> Task brief
Your answer must be the full listing below, repeated exactly.
----------------
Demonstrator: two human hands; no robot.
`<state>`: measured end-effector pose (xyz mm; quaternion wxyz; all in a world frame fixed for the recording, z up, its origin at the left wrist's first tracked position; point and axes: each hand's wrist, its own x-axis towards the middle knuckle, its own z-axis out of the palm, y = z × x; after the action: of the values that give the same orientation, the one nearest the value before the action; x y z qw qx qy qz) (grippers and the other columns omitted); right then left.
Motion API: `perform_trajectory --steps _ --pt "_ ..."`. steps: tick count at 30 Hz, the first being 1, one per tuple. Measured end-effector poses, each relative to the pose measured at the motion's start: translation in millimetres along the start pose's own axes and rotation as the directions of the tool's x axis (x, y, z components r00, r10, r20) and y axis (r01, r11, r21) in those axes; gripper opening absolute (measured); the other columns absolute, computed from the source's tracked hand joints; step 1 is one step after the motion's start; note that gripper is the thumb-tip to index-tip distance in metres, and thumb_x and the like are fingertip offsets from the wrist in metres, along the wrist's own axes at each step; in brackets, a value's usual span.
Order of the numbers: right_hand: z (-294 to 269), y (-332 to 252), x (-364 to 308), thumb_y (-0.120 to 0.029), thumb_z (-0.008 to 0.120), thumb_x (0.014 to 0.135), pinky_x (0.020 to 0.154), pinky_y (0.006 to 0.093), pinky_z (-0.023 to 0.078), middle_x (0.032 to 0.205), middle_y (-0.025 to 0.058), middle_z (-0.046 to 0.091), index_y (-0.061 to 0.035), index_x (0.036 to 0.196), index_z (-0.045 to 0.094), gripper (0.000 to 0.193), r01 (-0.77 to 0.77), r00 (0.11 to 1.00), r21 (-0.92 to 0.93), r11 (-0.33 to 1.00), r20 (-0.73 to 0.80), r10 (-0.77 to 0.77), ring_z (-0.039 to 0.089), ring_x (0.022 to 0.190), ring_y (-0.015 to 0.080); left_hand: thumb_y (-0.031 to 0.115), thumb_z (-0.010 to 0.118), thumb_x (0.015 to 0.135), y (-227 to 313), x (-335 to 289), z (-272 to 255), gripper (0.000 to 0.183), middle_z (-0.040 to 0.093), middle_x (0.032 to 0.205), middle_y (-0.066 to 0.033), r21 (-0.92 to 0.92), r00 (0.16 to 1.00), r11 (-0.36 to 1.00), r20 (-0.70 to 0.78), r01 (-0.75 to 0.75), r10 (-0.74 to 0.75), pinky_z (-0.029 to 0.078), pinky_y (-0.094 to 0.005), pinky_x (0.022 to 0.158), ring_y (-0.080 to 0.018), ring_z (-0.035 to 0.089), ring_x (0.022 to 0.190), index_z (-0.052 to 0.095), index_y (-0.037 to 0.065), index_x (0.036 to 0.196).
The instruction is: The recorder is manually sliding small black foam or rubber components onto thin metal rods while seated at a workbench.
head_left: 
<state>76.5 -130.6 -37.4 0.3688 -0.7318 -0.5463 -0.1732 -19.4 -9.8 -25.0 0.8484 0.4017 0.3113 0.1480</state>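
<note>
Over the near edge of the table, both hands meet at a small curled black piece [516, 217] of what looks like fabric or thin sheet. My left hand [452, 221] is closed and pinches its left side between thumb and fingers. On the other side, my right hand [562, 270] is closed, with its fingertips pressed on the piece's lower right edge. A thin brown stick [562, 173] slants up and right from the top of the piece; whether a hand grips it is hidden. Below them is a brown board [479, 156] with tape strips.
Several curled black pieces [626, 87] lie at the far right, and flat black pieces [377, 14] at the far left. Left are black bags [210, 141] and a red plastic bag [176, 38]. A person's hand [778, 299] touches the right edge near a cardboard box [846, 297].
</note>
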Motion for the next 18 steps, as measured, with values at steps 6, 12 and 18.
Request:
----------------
> Exercise result
Demonstrator: two human hands; no robot.
`<state>`: measured end-effector pose (xyz mm; quaternion wxyz; all in a world frame fixed for the recording, z up, its origin at the left wrist's first tracked position; point and axes: each hand's wrist, its own x-axis towards the middle knuckle, its own z-axis out of the palm, y = z × x; after the action: of the values that give the same orientation, the one nearest the value before the action; x y z qw qx qy qz) (grippers and the other columns omitted); right then left.
Motion API: `perform_trajectory --steps _ --pt "_ ..."`. steps: tick count at 30 Hz, the first being 1, one per tuple. Measured end-effector poses, each relative to the pose measured at the motion's start: translation in millimetres along the start pose's own axes and rotation as the directions of the tool's x axis (x, y, z components r00, r10, r20) and y axis (r01, r11, r21) in those axes; gripper opening absolute (measured); the other columns absolute, computed from the source's tracked hand joints; step 1 is one step after the motion's start; note that gripper is the thumb-tip to index-tip distance in metres, and thumb_x and the like are fingertip offsets from the wrist in metres, along the wrist's own axes at each step; in brackets, a value's usual span.
Order of the numbers: right_hand: z (-294 to 269), y (-332 to 252), x (-364 to 308), thumb_y (-0.120 to 0.029), thumb_z (-0.008 to 0.120), thumb_x (0.014 to 0.135), pinky_x (0.020 to 0.154), pinky_y (0.006 to 0.093), pinky_z (-0.023 to 0.078), middle_x (0.032 to 0.205), middle_y (-0.025 to 0.058), middle_z (-0.046 to 0.091), index_y (-0.061 to 0.035), index_x (0.036 to 0.196), index_z (-0.045 to 0.094), gripper (0.000 to 0.193), r01 (-0.77 to 0.77), r00 (0.11 to 1.00), r21 (-0.92 to 0.93), r11 (-0.33 to 1.00), r20 (-0.73 to 0.80), r10 (-0.77 to 0.77), ring_z (-0.039 to 0.089), ring_x (0.022 to 0.190), ring_y (-0.015 to 0.080); left_hand: thumb_y (-0.031 to 0.115), thumb_z (-0.010 to 0.118), thumb_x (0.015 to 0.135), y (-227 to 313), x (-335 to 289), z (-272 to 255), gripper (0.000 to 0.183), middle_z (-0.040 to 0.093), middle_x (0.032 to 0.205), middle_y (-0.066 to 0.033), r21 (-0.92 to 0.92), r00 (0.16 to 1.00), r11 (-0.36 to 1.00), r20 (-0.70 to 0.78), r01 (-0.75 to 0.75), r10 (-0.74 to 0.75), pinky_z (-0.029 to 0.078), pinky_y (-0.094 to 0.005), pinky_x (0.022 to 0.158), ring_y (-0.080 to 0.018), ring_z (-0.035 to 0.089), ring_x (0.022 to 0.190), index_z (-0.052 to 0.095), index_y (-0.037 to 0.065), index_x (0.036 to 0.196).
The instruction is: The recorder is manually sliding small black foam or rubber components onto thin metal rods while seated at a workbench.
head_left: 
<state>76.5 -130.6 -37.4 0.3688 -0.7318 -0.5463 -0.1732 -19.4 -9.8 -25.0 0.8484 0.4017 0.3113 0.1480</state>
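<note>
Over the near edge of the table, both hands meet at a small curled black piece [516, 217] of what looks like fabric or thin sheet. My left hand [452, 221] is closed and pinches its left side between thumb and fingers. On the other side, my right hand [562, 270] is closed, with its fingertips pressed on the piece's lower right edge. A thin brown stick [562, 173] slants up and right from the top of the piece; whether a hand grips it is hidden. Below them is a brown board [479, 156] with tape strips.
Several curled black pieces [626, 87] lie at the far right, and flat black pieces [377, 14] at the far left. Left are black bags [210, 141] and a red plastic bag [176, 38]. A person's hand [778, 299] touches the right edge near a cardboard box [846, 297].
</note>
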Motion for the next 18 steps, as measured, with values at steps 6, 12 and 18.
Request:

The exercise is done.